(Stored data)

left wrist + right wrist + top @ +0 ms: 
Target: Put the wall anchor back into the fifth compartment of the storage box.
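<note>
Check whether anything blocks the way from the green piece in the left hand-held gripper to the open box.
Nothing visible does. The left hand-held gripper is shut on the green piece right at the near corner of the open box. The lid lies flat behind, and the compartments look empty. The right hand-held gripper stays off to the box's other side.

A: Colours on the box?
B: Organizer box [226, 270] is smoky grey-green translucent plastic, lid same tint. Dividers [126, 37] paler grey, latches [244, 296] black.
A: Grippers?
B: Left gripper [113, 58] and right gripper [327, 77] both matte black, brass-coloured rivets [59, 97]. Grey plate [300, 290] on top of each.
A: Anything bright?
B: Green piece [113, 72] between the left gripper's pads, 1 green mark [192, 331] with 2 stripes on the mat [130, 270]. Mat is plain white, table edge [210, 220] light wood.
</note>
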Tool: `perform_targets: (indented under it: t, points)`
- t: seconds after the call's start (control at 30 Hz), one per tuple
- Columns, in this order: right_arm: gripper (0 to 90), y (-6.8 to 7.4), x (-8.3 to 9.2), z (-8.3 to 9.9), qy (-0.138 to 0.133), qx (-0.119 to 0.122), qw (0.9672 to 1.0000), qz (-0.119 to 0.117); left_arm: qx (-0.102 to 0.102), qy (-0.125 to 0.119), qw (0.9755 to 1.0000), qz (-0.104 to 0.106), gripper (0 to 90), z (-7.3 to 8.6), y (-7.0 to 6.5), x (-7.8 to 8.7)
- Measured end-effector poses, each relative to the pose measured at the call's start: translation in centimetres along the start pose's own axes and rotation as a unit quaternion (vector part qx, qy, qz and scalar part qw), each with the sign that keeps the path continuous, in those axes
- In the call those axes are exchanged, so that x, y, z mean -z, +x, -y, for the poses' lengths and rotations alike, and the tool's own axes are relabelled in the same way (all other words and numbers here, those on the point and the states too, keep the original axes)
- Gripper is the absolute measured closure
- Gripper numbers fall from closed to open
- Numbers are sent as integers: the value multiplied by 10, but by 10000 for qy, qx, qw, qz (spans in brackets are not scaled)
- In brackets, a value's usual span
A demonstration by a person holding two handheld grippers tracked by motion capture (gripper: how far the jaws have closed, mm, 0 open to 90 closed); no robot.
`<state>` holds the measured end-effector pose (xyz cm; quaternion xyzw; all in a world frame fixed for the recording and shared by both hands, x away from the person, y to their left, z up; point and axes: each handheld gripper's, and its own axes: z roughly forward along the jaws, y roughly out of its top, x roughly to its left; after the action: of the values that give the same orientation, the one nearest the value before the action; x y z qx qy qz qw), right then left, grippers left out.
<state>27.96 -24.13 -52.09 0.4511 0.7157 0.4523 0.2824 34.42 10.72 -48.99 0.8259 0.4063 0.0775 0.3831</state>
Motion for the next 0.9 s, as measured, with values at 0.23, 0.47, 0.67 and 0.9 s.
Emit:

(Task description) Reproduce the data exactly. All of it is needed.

(Your response)
left wrist + right wrist + top @ +0 ms: 
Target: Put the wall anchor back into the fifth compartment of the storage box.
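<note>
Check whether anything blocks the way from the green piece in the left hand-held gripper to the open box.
Nothing visible does. The left hand-held gripper is shut on the green piece right at the near corner of the open box. The lid lies flat behind, and the compartments look empty. The right hand-held gripper stays off to the box's other side.

A: Colours on the box?
B: Organizer box [226, 270] is smoky grey-green translucent plastic, lid same tint. Dividers [126, 37] paler grey, latches [244, 296] black.
A: Grippers?
B: Left gripper [113, 58] and right gripper [327, 77] both matte black, brass-coloured rivets [59, 97]. Grey plate [300, 290] on top of each.
A: Anything bright?
B: Green piece [113, 72] between the left gripper's pads, 1 green mark [192, 331] with 2 stripes on the mat [130, 270]. Mat is plain white, table edge [210, 220] light wood.
</note>
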Tool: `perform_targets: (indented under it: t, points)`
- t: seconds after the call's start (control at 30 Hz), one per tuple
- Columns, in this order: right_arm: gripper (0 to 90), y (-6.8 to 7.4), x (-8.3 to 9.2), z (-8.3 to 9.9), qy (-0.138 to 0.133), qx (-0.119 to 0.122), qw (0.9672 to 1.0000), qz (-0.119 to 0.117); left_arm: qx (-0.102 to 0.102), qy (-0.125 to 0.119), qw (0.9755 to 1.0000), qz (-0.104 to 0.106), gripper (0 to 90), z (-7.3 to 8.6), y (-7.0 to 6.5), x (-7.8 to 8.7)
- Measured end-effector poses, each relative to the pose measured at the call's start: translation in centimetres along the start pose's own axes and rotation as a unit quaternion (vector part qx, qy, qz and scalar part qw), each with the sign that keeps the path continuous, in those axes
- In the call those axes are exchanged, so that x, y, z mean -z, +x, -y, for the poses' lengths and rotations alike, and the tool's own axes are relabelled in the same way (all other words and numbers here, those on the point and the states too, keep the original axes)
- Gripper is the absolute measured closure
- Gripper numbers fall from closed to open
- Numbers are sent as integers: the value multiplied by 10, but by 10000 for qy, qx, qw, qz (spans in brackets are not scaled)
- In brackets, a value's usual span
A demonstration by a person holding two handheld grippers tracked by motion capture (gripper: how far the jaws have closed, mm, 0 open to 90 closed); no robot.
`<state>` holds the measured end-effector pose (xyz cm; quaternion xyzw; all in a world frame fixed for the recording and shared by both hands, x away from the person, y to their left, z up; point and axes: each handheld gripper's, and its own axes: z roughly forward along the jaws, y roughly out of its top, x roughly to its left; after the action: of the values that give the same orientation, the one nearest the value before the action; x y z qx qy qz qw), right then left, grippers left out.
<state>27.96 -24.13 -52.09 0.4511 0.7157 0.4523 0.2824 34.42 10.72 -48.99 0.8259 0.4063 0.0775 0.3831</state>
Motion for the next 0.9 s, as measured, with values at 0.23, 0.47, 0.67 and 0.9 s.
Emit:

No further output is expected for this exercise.